#### [Task to complete]
Copy out the listing below so that each line matches exactly.

#### [Dataset section]
= Beginning of Section =
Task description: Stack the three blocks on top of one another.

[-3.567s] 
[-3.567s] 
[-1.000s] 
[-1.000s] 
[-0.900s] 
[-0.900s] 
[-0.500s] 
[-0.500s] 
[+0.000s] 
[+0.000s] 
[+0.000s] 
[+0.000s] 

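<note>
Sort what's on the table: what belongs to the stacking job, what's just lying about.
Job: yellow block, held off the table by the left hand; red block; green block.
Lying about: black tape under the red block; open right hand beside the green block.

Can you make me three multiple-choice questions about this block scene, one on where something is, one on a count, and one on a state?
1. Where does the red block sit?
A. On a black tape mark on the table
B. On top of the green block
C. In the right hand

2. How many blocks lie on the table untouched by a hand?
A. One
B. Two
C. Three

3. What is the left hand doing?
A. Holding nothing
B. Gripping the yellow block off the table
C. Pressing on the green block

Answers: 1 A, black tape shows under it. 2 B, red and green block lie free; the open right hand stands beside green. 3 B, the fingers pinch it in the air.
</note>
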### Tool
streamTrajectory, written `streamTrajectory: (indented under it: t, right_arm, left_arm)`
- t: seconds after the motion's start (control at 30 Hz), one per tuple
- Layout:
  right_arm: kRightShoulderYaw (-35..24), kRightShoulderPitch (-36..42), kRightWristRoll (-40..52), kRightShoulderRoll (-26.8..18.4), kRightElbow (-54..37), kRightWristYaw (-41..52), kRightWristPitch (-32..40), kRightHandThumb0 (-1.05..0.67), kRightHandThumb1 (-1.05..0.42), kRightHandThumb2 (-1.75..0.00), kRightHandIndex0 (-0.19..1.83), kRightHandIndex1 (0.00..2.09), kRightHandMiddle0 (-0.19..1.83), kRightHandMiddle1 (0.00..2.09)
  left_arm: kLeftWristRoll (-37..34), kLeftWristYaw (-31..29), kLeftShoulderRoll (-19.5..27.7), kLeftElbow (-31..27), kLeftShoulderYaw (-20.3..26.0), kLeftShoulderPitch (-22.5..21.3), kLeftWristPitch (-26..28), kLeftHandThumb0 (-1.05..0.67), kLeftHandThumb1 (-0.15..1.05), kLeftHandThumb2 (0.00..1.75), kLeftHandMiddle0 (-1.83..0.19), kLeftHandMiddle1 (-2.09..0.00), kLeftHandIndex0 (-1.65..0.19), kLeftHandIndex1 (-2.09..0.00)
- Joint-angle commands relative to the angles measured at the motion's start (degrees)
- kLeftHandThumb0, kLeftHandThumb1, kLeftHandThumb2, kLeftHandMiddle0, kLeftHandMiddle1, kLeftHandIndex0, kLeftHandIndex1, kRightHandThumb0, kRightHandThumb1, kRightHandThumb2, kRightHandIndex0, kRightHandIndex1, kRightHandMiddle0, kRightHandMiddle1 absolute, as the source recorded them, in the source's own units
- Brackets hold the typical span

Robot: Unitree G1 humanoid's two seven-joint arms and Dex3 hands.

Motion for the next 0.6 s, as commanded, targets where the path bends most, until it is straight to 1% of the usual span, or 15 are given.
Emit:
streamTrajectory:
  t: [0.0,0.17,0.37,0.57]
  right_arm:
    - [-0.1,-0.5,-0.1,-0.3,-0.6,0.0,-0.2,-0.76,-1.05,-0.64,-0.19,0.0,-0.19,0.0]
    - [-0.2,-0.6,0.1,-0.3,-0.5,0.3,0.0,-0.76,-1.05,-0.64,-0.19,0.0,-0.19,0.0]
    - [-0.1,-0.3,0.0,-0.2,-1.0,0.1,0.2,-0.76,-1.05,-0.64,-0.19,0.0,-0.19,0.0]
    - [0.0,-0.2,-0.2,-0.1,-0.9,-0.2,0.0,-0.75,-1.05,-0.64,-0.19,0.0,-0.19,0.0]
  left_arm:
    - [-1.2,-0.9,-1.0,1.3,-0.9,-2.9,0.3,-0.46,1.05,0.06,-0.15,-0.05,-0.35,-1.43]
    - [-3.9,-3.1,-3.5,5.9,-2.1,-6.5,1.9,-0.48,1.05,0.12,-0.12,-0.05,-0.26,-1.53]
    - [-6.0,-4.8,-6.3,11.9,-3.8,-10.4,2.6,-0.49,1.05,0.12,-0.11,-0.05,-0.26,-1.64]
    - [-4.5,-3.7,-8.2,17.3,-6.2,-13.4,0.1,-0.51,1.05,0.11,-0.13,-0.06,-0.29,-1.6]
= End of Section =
#### [The completed task]
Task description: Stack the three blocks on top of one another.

[-3.567s] 
[-3.567s] 
[-1.000s] 
[-1.000s] 
[-0.900s] 
[-0.900s] 
[-0.500s] 
[-0.500s] 
[+0.000s] 
[+0.000s] 
[+0.000s] 
[+0.000s] 

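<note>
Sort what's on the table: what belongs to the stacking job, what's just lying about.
Job: yellow block, held off the table by the left hand; red block; green block.
Lying about: black tape under the red block; open right hand beside the green block.

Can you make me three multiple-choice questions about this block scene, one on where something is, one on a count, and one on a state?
1. Where does the red block sit?
A. On a black tape mark on the table
B. On top of the green block
C. In the right hand

2. How many blocks lie on the table untouched by a hand?
A. One
B. Two
C. Three

3. What is the left hand doing?
A. Holding nothing
B. Gripping the yellow block off the table
C. Pressing on the green block

Answers: 1 A, black tape shows under it. 2 B, red and green block lie free; the open right hand stands beside green. 3 B, the fingers pinch it in the air.
</note>
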### Tool
streamTrajectory, written `streamTrajectory: (indented under it: t, right_arm, left_arm)`
- t: seconds after the motion's start (control at 30 Hz), one per tuple
- Layout:
  right_arm: kRightShoulderYaw (-35..24), kRightShoulderPitch (-36..42), kRightWristRoll (-40..52), kRightShoulderRoll (-26.8..18.4), kRightElbow (-54..37), kRightWristYaw (-41..52), kRightWristPitch (-32..40), kRightHandThumb0 (-1.05..0.67), kRightHandThumb1 (-1.05..0.42), kRightHandThumb2 (-1.75..0.00), kRightHandIndex0 (-0.19..1.83), kRightHandIndex1 (0.00..2.09), kRightHandMiddle0 (-0.19..1.83), kRightHandMiddle1 (0.00..2.09)
  left_arm: kLeftWristRoll (-37..34), kLeftWristYaw (-31..29), kLeftShoulderRoll (-19.5..27.7), kLeftElbow (-31..27), kLeftShoulderYaw (-20.3..26.0), kLeftShoulderPitch (-22.5..21.3), kLeftWristPitch (-26..28), kLeftHandThumb0 (-1.05..0.67), kLeftHandThumb1 (-0.15..1.05), kLeftHandThumb2 (0.00..1.75), kLeftHandMiddle0 (-1.83..0.19), kLeftHandMiddle1 (-2.09..0.00), kLeftHandIndex0 (-1.65..0.19), kLeftHandIndex1 (-2.09..0.00)
- Joint-angle commands relative to the angles measured at the motion's start (degrees)
- kLeftHandThumb0, kLeftHandThumb1, kLeftHandThumb2, kLeftHandMiddle0, kLeftHandMiddle1, kLeftHandIndex0, kLeftHandIndex1, kRightHandThumb0, kRightHandThumb1, kRightHandThumb2, kRightHandIndex0, kRightHandIndex1, kRightHandMiddle0, kRightHandMiddle1 absolute, as the source recorded them, in the source's own units
- Brackets hold the typical span

Robot: Unitree G1 humanoid's two seven-joint arms and Dex3 hands.

Motion for the next 0.6 s, as commanded, targets where the path bends most, until it is straight to 1% of the usual span, or 15 are given.
Emit:
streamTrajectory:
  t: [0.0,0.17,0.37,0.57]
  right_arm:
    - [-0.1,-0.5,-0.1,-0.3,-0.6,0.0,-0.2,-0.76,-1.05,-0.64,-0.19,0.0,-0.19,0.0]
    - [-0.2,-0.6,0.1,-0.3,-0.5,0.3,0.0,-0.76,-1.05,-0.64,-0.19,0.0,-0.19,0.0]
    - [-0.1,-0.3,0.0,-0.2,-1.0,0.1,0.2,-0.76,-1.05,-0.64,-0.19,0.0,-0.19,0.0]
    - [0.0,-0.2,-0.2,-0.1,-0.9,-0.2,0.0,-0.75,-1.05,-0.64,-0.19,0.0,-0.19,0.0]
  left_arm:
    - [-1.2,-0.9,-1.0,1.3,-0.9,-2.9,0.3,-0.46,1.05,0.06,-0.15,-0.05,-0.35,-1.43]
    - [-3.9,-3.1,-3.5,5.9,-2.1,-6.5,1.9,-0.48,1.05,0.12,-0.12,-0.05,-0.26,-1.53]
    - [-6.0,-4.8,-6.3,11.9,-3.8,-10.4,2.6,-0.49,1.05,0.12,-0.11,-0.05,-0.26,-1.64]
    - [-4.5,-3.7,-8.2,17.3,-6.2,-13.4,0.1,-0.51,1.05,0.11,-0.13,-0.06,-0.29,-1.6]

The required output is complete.